What you have to do:
Repeat the records. Leave nothing out.

Records supplied:

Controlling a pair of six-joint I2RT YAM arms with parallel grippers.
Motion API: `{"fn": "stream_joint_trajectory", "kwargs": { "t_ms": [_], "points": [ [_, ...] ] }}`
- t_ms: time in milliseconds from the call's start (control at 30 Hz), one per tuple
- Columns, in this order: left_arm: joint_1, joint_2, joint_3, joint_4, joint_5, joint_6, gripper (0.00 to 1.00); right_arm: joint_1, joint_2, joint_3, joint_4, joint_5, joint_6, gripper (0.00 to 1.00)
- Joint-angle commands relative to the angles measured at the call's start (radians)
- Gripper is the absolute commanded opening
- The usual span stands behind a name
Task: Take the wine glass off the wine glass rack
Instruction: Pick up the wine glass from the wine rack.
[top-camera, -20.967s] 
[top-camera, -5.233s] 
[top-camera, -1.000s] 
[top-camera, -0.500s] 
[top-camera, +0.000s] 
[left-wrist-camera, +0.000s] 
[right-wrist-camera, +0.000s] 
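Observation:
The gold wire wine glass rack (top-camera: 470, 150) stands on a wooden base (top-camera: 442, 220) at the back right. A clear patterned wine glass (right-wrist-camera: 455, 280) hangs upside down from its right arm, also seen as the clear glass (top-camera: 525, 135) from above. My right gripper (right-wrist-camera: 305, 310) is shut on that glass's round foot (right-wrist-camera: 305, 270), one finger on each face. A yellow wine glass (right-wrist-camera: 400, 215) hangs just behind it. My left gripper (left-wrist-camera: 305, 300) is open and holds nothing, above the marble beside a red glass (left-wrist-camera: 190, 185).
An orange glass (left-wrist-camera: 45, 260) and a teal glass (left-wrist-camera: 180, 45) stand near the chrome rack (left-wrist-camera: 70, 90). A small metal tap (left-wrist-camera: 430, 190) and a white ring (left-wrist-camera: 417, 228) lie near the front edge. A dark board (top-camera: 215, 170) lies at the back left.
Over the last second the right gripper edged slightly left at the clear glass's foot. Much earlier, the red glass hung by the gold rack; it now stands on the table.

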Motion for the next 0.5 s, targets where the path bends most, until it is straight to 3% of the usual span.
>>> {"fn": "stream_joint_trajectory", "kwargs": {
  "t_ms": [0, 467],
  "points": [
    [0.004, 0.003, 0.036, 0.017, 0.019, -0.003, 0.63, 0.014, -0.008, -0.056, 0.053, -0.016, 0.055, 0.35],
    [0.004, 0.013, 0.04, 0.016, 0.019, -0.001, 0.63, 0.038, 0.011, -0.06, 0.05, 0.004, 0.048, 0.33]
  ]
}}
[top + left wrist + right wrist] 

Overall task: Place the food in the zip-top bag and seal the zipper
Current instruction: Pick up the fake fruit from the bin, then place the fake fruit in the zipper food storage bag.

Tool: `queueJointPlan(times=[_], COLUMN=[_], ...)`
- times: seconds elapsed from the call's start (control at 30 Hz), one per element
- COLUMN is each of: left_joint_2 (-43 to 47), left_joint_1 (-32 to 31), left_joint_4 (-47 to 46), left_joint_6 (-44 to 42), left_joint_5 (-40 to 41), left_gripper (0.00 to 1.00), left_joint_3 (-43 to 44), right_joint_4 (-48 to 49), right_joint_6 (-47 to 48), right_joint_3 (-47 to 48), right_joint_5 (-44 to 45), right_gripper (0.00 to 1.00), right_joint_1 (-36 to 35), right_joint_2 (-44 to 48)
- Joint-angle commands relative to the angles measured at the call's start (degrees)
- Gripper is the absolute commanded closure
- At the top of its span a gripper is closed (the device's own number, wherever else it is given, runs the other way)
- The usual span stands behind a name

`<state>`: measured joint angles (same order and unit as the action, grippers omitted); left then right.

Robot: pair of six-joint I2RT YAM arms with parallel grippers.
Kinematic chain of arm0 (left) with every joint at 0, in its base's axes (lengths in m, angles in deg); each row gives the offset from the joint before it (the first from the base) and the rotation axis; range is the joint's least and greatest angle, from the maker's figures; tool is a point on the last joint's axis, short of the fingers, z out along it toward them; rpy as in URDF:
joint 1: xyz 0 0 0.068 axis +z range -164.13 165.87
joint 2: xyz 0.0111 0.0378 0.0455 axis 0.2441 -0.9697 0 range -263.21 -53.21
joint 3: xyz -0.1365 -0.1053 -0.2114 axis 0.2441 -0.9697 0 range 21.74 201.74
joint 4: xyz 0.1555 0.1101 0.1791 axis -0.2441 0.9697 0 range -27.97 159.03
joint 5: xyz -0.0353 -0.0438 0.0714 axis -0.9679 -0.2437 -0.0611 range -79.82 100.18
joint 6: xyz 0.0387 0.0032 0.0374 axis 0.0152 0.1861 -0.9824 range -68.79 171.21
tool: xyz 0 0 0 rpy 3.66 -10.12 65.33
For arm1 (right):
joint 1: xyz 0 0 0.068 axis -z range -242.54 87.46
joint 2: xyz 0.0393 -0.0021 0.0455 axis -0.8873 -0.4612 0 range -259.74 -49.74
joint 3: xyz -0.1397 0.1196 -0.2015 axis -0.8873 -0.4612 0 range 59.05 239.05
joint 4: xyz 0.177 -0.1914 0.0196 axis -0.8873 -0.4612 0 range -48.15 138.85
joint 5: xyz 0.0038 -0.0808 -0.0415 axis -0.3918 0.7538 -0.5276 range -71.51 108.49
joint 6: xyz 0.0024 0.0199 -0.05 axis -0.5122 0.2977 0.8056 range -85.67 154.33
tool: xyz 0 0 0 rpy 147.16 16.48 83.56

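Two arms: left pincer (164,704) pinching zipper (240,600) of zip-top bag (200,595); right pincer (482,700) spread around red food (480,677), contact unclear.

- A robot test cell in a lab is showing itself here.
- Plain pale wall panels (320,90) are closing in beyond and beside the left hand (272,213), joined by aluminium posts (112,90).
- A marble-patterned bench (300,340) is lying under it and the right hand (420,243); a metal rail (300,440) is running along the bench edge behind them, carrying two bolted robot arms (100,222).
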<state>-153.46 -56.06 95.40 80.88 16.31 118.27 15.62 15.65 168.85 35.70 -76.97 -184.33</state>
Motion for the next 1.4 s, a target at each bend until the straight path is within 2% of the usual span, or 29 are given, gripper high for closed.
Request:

Written reply:
Controlling a pair of six-joint I2RT YAM arms with parallel grippers.
Motion API: `{"fn": "stream_joint_trajectory", "kwargs": { "t_ms": [_], "points": [ [_, ...] ] }}`
- t_ms: time in milliseconds from the call's start (control at 30 Hz), one per tuple
- Columns, in this order: left_arm: joint_1, joint_2, joint_3, joint_4, joint_5, joint_6, gripper (0.00 to 1.00); right_arm: joint_1, joint_2, joint_3, joint_4, joint_5, joint_6, gripper (0.00 to 1.00)
- Joint-angle commands relative to the angles measured at the call's start (radians)
- Gripper is the absolute commanded opening
- The usual span stands behind a name
Task: Take the wine glass off the wine glass rack
Instruction: Pick up the wine glass from the wine rack.
[top-camera, -20.967s] 
[top-camera, -5.233s] 
[top-camera, -1.000s] 
[top-camera, -0.500s] 
[top-camera, +0.000s] 
[left-wrist-camera, +0.000s] 
[right-wrist-camera, +0.000s] 
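Observation:
The gold wire wine glass rack (top-camera: 470, 150) stands on a wooden base (top-camera: 442, 220) at the back right. A clear patterned wine glass (right-wrist-camera: 455, 280) hangs upside down from its right arm, also seen as the clear glass (top-camera: 525, 135) from above. My right gripper (right-wrist-camera: 305, 310) is shut on that glass's round foot (right-wrist-camera: 305, 270), one finger on each face. A yellow wine glass (right-wrist-camera: 400, 215) hangs just behind it. My left gripper (left-wrist-camera: 305, 300) is open and holds nothing, above the marble beside a red glass (left-wrist-camera: 190, 185).
An orange glass (left-wrist-camera: 45, 260) and a teal glass (left-wrist-camera: 180, 45) stand near the chrome rack (left-wrist-camera: 70, 90). A small metal tap (left-wrist-camera: 430, 190) and a white ring (left-wrist-camera: 417, 228) lie near the front edge. A dark board (top-camera: 215, 170) lies at the back left.
Over the last second the right gripper edged slightly left at the clear glass's foot. Much earlier, the red glass hung by the gold rack; it now stands on the table.
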
Motion for the next 0.5 s, targets where the path bends most, until it is straight to 3% of the usual span.
>>> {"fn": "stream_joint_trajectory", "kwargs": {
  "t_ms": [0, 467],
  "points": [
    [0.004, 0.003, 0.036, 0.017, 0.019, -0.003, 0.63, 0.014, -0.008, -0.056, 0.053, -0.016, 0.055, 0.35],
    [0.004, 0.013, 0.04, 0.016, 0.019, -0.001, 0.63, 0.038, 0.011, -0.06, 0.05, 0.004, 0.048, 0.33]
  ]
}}
[top + left wrist + right wrist] 

Overall task: Place the food in the zip-top bag and seal the zipper
Current instruction: Pick up the fake fruit from the bin, then place the fake fruit in the zipper food storage bag.

Tool: `queueJointPlan(times=[_], COLUMN=[_], ...)`
- times: seconds elapsed from the call's start (control at 30 Hz), one per element
- COLUMN is each of: left_joint_2 (-43 to 47), left_joint_1 (-32 to 31), left_joint_4 (-47 to 46), left_joint_6 (-44 to 42), left_joint_5 (-40 to 41), left_gripper (0.00 to 1.00), left_joint_3 (-43 to 44), right_joint_4 (-48 to 49), right_joint_6 (-47 to 48), right_joint_3 (-47 to 48), right_joint_5 (-44 to 45), right_gripper (0.00 to 1.00), right_joint_1 (-36 to 35), right_joint_2 (-44 to 48)
- Joint-angle commands relative to the angles measured at the call's start (degrees)
- Gripper is the absolute commanded closure
- At the top of its span a gripper is closed (the device's own number, wherever else it is given, runs the other way)
- The usual span stands behind a name

`<state>`: measured joint angles (same order and unit as the action, grippers omitted); left then right.

Robot: pair of six-joint I2RT YAM arms with parallel grippers.
Kinematic chain of arm0 (left) with every joint at 0, in its base's axes (lengths in m, angles in deg); each row gives the offset from the joint before it (the first from the base) and the rotation axis; range is the joint's least and greatest angle, from the maker's figures; tool is a point on the last joint's axis, short of the fingers, z out along it toward them; rpy as in URDF:
joint 1: xyz 0 0 0.068 axis +z range -164.13 165.87
joint 2: xyz 0.0111 0.0378 0.0455 axis 0.2441 -0.9697 0 range -263.21 -53.21
joint 3: xyz -0.1365 -0.1053 -0.2114 axis 0.2441 -0.9697 0 range 21.74 201.74
joint 4: xyz 0.1555 0.1101 0.1791 axis -0.2441 0.9697 0 range -27.97 159.03
joint 5: xyz -0.0353 -0.0438 0.0714 axis -0.9679 -0.2437 -0.0611 range -79.82 100.18
joint 6: xyz 0.0387 0.0032 0.0374 axis 0.0152 0.1861 -0.9824 range -68.79 171.21
tool: xyz 0 0 0 rpy 3.66 -10.12 65.33
For arm1 (right):
joint 1: xyz 0 0 0.068 axis -z range -242.54 87.46
joint 2: xyz 0.0393 -0.0021 0.0455 axis -0.8873 -0.4612 0 range -259.74 -49.74
joint 3: xyz -0.1397 0.1196 -0.2015 axis -0.8873 -0.4612 0 range 59.05 239.05
joint 4: xyz 0.177 -0.1914 0.0196 axis -0.8873 -0.4612 0 range -48.15 138.85
joint 5: xyz 0.0038 -0.0808 -0.0415 axis -0.3918 0.7538 -0.5276 range -71.51 108.49
joint 6: xyz 0.0024 0.0199 -0.05 axis -0.5122 0.2977 0.8056 range -85.67 154.33
tool: xyz 0 0 0 rpy 147.16 16.48 83.56

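Two arms: left pincer (164,704) pinching zipper (240,600) of zip-top bag (200,595); right pincer (482,700) spread around red food (480,677), contact unclear.

- A robot test cell in a lab is showing itself here.
- Plain pale wall panels (320,90) are closing in beyond and beside the left hand (272,213), joined by aluminium posts (112,90).
- A marble-patterned bench (300,340) is lying under it and the right hand (420,243); a metal rail (300,440) is running along the bench edge behind them, carrying two bolted robot arms (100,222).
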<state>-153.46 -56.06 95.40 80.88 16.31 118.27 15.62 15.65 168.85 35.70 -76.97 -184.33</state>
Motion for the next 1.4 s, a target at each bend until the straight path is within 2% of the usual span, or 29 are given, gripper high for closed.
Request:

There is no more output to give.